The lease of a 20-acre parcel at 7900 Old Kings Rd. North will garner the museum, renamed as the Florida Agricultural Legacy Learning Center, a needed source of revenue for operations. Upfront, the Learning Center will receive $15,000, and $3,000 each month thereafter. Additionally, Verizon will pay the Learning Center 40% of any additional client. 

The tower will be on a 50-by-50 foot space and reach up to 185 feet tall, plus an additional 10-foot lighting rod at the top. The lot is 92 feet from the Old Kings Road right of way and will have a chain link fence surrounding it, with a 50-foot buffer for wetlands.

The bottom portion of the monopole will be painted green, per county codes, to help it blend in with the land. A break point will be incorporated into the design so, should the tower break, it will fall on the parcel, not on the road.

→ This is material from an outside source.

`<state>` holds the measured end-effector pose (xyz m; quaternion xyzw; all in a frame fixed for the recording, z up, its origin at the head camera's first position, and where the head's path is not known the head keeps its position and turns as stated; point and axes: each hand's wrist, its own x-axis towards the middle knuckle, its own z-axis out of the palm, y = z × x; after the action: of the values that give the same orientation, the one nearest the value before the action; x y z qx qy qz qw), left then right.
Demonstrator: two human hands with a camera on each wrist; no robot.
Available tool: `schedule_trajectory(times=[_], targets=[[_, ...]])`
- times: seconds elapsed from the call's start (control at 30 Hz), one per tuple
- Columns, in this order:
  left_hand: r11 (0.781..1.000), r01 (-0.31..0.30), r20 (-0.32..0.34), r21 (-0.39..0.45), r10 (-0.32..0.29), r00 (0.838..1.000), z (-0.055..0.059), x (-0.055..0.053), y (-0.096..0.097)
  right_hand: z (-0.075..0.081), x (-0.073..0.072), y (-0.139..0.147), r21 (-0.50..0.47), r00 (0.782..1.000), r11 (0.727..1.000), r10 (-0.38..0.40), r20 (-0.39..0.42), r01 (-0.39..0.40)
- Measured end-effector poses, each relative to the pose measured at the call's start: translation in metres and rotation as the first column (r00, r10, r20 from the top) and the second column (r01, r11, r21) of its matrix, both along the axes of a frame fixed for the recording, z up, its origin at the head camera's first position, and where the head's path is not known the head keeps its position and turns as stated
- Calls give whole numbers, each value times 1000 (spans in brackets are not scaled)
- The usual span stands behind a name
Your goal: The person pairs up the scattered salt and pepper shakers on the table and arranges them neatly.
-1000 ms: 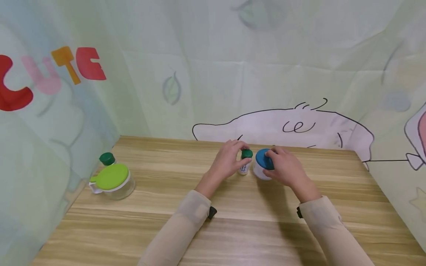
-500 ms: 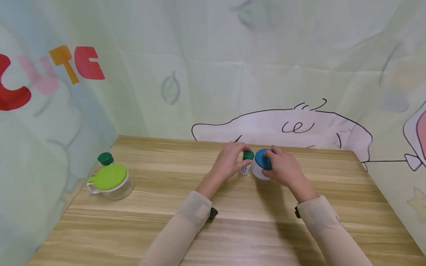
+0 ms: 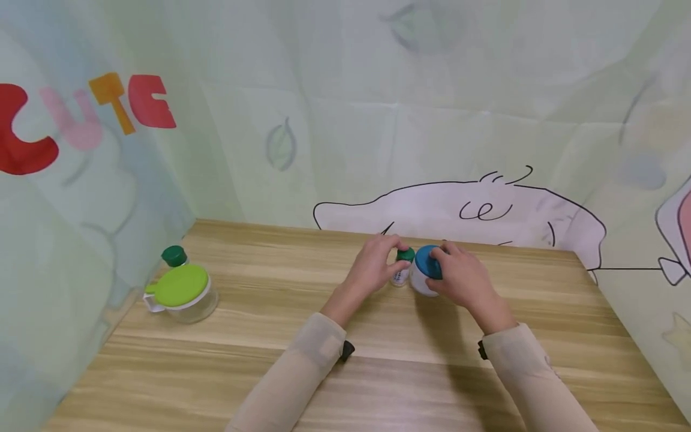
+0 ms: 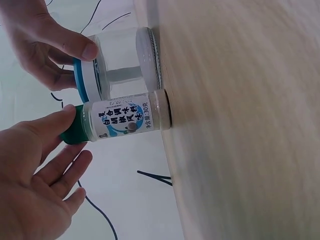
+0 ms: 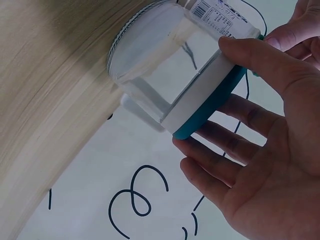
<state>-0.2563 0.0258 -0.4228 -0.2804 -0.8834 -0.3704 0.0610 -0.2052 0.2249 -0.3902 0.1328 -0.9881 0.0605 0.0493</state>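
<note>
My left hand (image 3: 369, 264) pinches the green cap of a small seasoning bottle (image 4: 125, 116) between thumb and fingers. The bottle is slim and clear, with a white printed label, and stands upright on the wooden table. Right beside it stands a wider clear jar (image 5: 165, 70) with a blue lid (image 3: 427, 261) and a white band below the lid. My right hand (image 3: 464, 273) grips that lid from the right side, thumb and fingers around its edge. In the left wrist view the bottle's side is close against the jar.
At the left of the wooden table (image 3: 259, 360) stands a clear pot with a lime-green lid (image 3: 181, 285) and a white handle. Behind it is another green-capped bottle (image 3: 174, 256). A printed cloth backdrop (image 3: 345, 120) rises along the table's back and sides.
My left hand has shifted the seasoning bottle a little to the right, narrowing the gap to the jar. My right hand keeps its grip on the lid, and the jar stays nearly in place.
</note>
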Motion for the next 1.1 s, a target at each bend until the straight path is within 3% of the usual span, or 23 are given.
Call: schedule_trajectory(times=[0.23,0.8,1.1], targets=[[1000,7,-49,7,-7,999,-4,1,2,-3,2,0,6,1000,1000,4,-12,-4],[996,-55,54,68,51,997,-5,5,4,-5,0,0,-9,1000,1000,5,-22,-5],[995,-63,49,77,60,997,-7,5,7,-4,2,1,-13,1000,1000,0,-22,0]])
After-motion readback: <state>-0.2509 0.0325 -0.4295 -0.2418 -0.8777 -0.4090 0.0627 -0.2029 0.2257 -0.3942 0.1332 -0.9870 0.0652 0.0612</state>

The commission voted  3-1 in favor of the cell tower, with Vice Chair Kim Carney voting against it and Chairwoman Leann Pennington absent from the March 16 business meeting.

“I just see this morphing into something that is not the intended use,” Carney said. 

Carney said she understood the need for additional revenue and cell coverage in the area. But the property has a deed restriction, instituted by the county in 1997, that limits the use of the land as a museum and “related and ancillary uses from which the museum derives a continuing benefit.” 

“I don’t believe this is an ancillary use for this property,” Carney said. “You go put your boat in the water, you might have a bait shop. You go to a marina, you might have a restaurant. So on and so forth,” she said. 

The argument by the museum and other board members is the “continuing benefit” is the revenue stream this would provide to the museum. Additionally, the tower will provide increased emergency communications services and would potentially easier modernization of the museum, county planner Simone Kenny said.

County Attorney Michael Rodriguez said the decision is at the discression of the board, who were the ones to place the deed restriction 20 years ago.

"The quirk is that the county is the one that gave the restriction is created the restriction," Rodriguez said. "So, it's up to you either to wave the restriction or, if your action is to allow the tower to be built, then you have deemed that the tower is consistent with the language of the deed."

Commissioner Pam Richardson voted for the cell tower, but, she said, specifically for the health and safety benefit of residents in the area who may need additional cell service. 

"When I think ag, I think of grass," Richardson said. "And then I think of the tower. That's sort of a little interesting for me. But I understand the need for it."

The Learning Center’s Director Kara Hoblick said the museum cannot survive without other streams of income. Already, the location leases two billboards and rents out the facility for events.

“We need to have other sources of income,” she said. “We need to have several profit centers to sustain ourselves.”